Task brief: For every line in the records that has the word "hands", make a copy.

Exercise input:
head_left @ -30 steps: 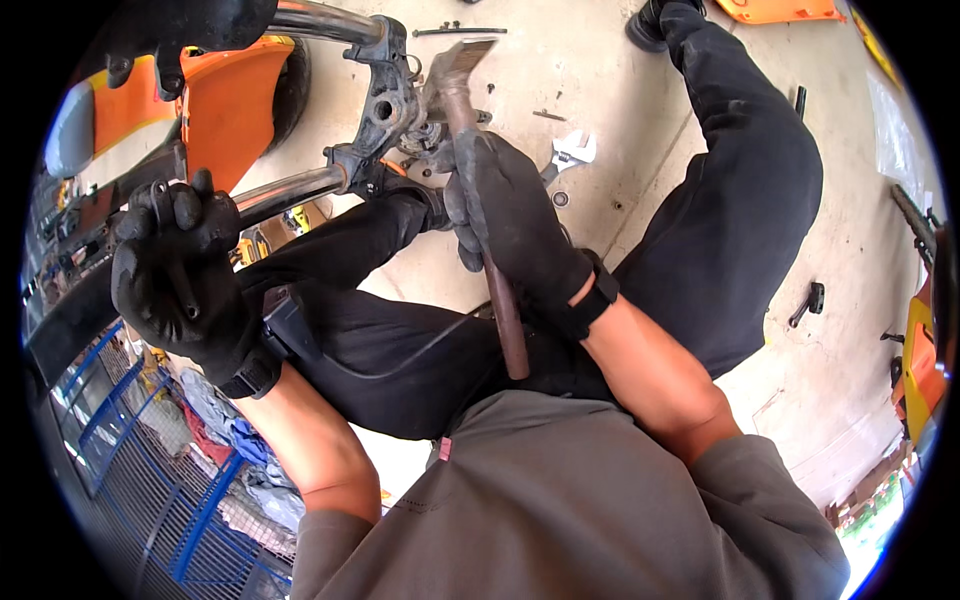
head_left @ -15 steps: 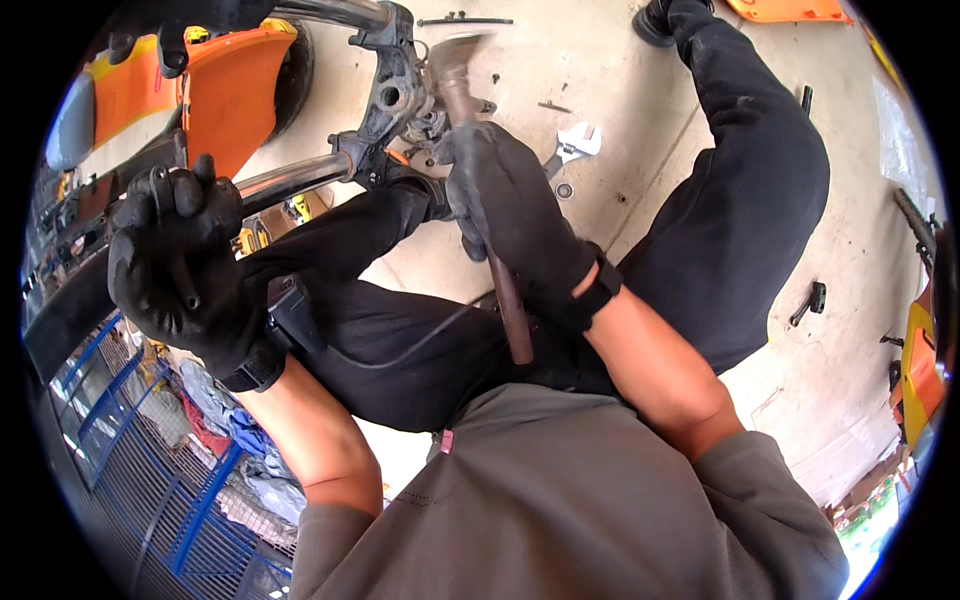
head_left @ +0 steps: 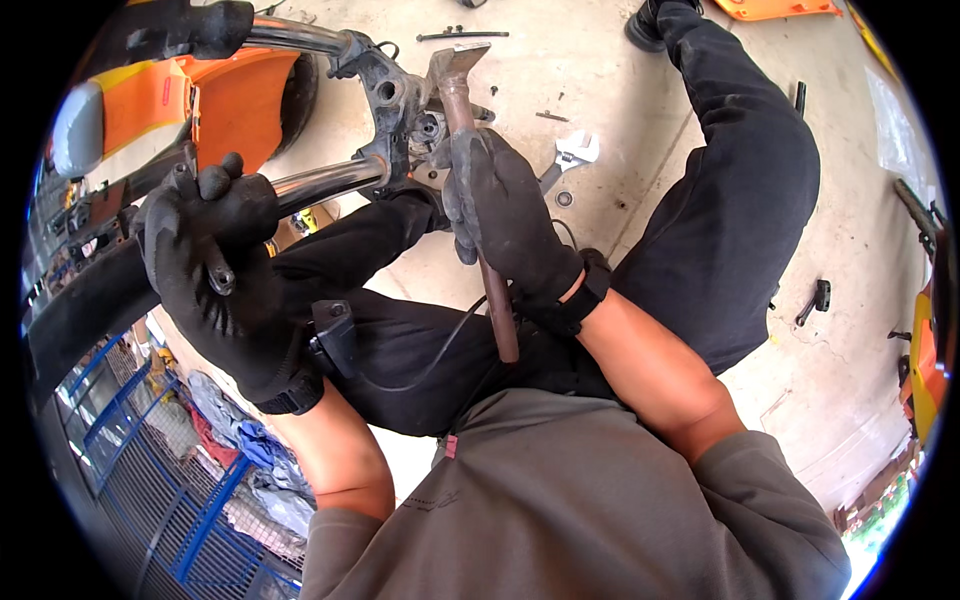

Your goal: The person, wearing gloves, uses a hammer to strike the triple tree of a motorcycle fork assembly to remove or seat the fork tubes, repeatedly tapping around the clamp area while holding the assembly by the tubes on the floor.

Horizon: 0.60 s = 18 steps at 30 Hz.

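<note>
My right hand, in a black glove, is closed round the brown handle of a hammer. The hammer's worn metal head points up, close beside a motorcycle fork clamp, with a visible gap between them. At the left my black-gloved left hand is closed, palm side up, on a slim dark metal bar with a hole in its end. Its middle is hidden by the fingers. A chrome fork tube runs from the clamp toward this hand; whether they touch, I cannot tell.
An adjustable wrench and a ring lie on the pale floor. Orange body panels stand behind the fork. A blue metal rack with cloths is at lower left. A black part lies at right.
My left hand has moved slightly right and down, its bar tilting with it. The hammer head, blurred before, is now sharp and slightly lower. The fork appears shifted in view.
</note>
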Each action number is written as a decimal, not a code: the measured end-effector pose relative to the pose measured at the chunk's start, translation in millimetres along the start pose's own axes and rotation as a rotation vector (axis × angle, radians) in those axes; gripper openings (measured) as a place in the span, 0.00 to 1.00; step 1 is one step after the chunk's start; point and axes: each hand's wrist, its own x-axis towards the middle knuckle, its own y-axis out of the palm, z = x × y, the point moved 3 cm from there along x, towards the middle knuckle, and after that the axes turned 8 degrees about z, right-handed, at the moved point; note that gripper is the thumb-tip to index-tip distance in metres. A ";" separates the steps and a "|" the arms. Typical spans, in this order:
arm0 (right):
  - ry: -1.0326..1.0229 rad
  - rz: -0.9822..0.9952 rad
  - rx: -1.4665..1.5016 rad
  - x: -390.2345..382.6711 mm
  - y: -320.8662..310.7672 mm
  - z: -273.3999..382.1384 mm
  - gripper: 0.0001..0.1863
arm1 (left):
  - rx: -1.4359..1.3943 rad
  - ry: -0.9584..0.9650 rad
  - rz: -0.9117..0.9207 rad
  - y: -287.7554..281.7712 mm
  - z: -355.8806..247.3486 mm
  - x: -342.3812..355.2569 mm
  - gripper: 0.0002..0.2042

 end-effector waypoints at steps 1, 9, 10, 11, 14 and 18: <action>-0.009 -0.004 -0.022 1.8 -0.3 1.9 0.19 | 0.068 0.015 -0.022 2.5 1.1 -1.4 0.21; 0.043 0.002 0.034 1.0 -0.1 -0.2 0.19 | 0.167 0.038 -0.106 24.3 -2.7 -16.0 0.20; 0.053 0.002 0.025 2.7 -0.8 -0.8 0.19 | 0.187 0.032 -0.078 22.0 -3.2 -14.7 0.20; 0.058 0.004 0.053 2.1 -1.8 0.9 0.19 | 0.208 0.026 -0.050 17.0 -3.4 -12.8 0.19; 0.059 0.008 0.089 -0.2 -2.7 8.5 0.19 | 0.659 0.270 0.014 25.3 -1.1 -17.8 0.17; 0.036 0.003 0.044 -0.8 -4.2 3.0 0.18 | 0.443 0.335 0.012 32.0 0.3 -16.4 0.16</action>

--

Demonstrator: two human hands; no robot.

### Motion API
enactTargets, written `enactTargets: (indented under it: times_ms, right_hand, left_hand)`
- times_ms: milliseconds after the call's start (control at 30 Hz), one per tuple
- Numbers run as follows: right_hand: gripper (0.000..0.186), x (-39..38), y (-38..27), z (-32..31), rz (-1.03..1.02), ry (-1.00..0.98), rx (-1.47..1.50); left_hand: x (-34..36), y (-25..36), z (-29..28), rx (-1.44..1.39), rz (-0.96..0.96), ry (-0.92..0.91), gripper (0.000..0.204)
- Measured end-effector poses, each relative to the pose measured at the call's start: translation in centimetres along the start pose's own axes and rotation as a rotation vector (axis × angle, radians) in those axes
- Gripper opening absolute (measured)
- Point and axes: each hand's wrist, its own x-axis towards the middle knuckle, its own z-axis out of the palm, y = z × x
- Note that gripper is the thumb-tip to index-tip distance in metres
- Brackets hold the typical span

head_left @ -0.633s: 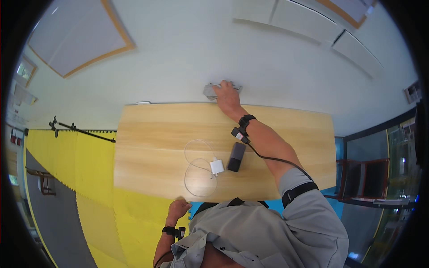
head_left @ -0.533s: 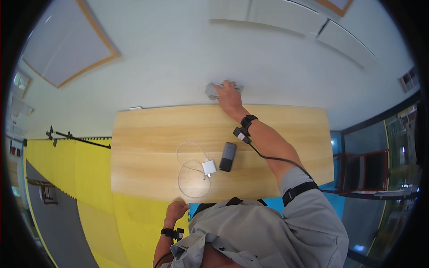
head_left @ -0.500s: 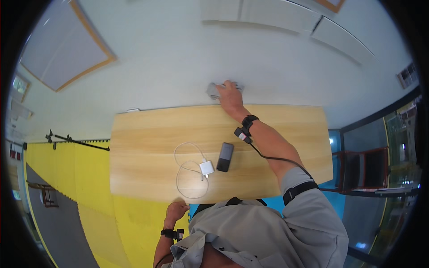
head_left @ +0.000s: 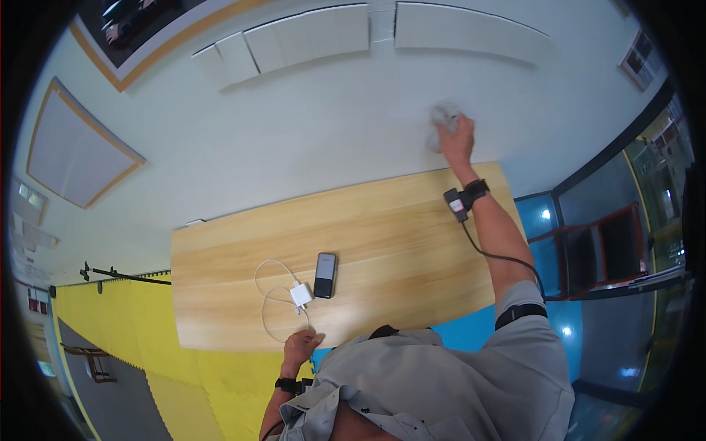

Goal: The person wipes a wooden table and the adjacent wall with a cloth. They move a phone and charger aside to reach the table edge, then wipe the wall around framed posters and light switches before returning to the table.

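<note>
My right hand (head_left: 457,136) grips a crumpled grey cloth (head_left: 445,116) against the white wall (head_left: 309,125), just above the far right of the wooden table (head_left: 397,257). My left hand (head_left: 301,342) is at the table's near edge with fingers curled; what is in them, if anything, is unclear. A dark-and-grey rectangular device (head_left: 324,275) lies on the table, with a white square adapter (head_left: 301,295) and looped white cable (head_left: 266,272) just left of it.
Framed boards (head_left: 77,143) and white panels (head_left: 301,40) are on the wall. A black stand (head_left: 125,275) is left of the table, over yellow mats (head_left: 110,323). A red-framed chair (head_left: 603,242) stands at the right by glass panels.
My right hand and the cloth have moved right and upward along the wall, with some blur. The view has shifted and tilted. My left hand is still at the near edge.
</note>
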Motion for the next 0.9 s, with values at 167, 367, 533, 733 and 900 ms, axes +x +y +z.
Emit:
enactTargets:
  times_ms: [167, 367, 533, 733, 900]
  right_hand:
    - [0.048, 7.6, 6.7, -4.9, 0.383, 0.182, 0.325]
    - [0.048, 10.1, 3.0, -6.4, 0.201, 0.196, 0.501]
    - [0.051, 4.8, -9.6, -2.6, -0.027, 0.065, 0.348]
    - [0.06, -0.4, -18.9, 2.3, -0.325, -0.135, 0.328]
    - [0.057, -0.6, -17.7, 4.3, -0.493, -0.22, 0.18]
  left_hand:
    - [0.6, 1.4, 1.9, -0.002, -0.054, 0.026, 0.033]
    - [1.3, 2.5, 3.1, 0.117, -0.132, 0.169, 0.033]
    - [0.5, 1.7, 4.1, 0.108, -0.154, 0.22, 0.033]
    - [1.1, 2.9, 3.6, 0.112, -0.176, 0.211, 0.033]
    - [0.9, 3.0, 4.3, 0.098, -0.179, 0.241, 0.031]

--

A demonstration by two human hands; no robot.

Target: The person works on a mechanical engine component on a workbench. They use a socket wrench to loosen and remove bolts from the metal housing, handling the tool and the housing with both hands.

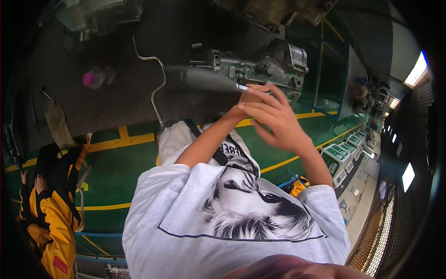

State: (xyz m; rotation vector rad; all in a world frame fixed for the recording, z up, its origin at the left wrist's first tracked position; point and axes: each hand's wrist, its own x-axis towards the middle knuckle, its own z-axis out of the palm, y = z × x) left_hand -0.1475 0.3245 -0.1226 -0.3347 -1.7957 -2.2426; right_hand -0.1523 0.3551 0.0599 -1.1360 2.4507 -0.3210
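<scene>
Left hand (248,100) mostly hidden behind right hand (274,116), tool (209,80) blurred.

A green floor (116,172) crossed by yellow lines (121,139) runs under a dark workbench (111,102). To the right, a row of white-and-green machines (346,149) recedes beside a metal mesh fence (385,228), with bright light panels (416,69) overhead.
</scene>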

Answer to this task:
Demonstrator: two human hands; no robot.
A demonstration by two human hands; no robot.
Target: The person works on a mechanical engine component on a workbench. They use a socket wrench to loosen and remove bolts from the metal housing, handling the tool and the housing with both hands.

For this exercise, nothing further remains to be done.